**Exercise goal:** The answer must consist only of the lines from the line with "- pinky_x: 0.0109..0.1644" to the line with "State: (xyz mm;", both included, exactly as they stand below.

**Raw data:**
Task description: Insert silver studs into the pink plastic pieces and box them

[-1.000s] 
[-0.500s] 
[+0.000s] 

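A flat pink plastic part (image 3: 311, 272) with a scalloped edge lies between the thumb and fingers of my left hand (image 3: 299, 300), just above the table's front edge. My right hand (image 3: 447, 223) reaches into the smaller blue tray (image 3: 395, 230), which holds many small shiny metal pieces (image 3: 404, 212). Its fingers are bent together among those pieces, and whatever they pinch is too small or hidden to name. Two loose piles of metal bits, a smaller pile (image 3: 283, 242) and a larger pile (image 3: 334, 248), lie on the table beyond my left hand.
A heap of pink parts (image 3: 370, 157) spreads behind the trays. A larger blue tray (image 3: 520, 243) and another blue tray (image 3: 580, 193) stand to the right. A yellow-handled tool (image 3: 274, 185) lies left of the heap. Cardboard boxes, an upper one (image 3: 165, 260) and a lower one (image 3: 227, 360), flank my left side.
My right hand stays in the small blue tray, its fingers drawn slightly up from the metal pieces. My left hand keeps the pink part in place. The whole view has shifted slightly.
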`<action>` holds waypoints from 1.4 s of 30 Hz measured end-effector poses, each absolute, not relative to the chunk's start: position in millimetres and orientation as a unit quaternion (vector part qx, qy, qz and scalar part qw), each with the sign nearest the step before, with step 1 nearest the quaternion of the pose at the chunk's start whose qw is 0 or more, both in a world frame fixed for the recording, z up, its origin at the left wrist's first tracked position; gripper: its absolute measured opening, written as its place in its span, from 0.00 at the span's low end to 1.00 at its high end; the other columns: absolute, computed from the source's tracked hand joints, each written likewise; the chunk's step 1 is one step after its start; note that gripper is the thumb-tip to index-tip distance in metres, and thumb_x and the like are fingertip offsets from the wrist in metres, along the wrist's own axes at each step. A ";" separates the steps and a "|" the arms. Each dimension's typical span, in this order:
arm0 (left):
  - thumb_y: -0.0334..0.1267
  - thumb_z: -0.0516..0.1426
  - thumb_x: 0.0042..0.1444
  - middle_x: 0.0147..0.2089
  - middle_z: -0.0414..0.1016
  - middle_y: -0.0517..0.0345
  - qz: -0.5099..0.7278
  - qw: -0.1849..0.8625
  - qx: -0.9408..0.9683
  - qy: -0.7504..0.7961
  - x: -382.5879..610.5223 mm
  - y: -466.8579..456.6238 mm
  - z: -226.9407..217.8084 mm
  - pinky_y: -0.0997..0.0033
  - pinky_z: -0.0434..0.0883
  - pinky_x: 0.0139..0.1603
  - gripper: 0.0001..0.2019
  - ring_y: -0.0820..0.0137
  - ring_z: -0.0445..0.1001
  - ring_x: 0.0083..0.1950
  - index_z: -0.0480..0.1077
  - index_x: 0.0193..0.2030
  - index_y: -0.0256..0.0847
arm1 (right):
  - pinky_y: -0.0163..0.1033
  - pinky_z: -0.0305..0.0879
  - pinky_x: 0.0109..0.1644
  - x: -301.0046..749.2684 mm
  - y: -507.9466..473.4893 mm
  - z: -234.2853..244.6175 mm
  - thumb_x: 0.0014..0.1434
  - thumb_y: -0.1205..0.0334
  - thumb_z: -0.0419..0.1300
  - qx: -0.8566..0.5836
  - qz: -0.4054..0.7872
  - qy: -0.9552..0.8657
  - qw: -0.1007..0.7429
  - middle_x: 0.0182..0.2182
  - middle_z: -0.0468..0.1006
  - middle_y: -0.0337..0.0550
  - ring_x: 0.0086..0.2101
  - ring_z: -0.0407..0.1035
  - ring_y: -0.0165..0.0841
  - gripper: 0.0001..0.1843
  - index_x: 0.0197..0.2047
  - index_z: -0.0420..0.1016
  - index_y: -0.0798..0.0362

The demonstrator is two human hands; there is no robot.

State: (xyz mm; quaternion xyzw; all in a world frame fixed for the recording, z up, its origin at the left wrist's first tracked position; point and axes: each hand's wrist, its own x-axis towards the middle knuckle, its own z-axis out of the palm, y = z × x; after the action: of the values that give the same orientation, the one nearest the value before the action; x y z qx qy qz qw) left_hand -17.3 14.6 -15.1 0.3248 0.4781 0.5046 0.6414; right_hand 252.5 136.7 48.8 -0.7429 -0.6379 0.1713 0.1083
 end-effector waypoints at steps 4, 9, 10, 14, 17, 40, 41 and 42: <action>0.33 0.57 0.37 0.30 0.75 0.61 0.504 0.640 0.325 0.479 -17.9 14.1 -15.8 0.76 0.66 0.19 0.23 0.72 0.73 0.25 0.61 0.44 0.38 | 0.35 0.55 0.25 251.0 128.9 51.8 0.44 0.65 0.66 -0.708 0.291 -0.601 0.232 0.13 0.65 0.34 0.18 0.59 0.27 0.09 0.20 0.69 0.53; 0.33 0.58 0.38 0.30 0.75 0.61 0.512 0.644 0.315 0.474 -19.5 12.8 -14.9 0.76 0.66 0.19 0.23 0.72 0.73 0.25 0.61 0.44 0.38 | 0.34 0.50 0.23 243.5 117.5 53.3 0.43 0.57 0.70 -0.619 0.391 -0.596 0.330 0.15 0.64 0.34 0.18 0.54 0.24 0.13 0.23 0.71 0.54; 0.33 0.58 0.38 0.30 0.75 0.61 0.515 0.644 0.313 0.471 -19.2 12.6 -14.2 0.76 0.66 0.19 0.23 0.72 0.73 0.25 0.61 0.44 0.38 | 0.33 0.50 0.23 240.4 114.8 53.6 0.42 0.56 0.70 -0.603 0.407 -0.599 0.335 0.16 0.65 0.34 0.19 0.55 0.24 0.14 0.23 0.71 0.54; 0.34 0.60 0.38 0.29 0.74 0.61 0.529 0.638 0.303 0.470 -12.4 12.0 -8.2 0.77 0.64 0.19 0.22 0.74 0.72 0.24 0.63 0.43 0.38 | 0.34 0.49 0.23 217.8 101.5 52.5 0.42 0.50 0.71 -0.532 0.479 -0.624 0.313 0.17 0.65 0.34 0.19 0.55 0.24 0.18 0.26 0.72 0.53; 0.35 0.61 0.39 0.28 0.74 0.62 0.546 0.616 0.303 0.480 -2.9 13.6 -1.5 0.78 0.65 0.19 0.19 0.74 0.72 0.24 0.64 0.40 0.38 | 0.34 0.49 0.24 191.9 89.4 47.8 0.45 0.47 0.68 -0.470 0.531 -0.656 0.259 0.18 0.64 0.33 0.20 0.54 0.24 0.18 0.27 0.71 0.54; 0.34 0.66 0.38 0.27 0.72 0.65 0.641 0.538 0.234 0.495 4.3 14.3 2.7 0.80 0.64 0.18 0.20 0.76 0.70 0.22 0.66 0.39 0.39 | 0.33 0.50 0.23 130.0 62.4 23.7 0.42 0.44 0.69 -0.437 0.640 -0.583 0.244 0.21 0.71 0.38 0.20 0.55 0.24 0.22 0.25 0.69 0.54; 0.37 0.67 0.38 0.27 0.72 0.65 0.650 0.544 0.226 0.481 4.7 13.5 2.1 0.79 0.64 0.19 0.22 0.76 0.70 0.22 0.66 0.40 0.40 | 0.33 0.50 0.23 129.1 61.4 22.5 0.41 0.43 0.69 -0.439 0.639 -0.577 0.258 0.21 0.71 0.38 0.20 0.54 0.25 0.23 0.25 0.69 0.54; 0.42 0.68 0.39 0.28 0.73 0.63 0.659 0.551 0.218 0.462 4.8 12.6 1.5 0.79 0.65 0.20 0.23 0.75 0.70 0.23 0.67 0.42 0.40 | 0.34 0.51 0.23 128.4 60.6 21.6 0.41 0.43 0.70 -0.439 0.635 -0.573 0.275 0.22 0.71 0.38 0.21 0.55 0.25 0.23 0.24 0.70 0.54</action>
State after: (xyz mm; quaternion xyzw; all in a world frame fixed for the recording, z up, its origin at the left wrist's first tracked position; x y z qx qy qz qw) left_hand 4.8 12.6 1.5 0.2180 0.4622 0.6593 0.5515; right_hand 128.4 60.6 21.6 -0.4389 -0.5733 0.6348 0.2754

**Answer area:**
  - pinky_x: 0.0109..0.1644
  - x: -301.0046..749.2684 mm
  - y: -507.9466..473.4893 mm
  - z: -234.2853..244.6175 mm
  - thumb_x: 0.0014..0.1434
  - thumb_y: -0.1205..0.0334
  - thumb_z: -0.0419..0.1300
  - qx: -0.8566..0.5836
  - qz: -0.4054..0.7872
  - qy: -0.9552..0.8657
  - qw: -0.1007..0.7429
  - middle_x: 0.0182..0.2182
  - middle_z: -0.0468..0.1006
  - middle_y: -0.0337..0.0550
  - ring_x: 0.0086..0.2101
  - ring_z: -0.0407..0.1035
  - ring_y: -0.0165..0.0841
  - gripper: 0.0001..0.1843
  - index_x: 0.0197..0.2047
  - index_z: -0.0420..0.1016
  - index_y: -0.0798..0.0362

The demonstrator is two human hands; there is no robot.

State: (xyz mm; quaternion xyzw; all in a world frame fixed for the recording, z up, its origin at the left wrist's first tracked position; point and axes: each hand's wrist, its own x-axis towards the middle knuckle, its own z-axis out of the palm, y = z × x; after the action: of the values that give the same orientation, the one nearest the value before the action; x y z qx qy qz qw) left_hand -17.3 14.6 -15.1 0.3248 0.4781 0.5046 0.6414; right_hand 252.5 136.7 48.8 -0.7429 -0.6379 0.1713 0.1083

Nothing remains to be written for this exercise.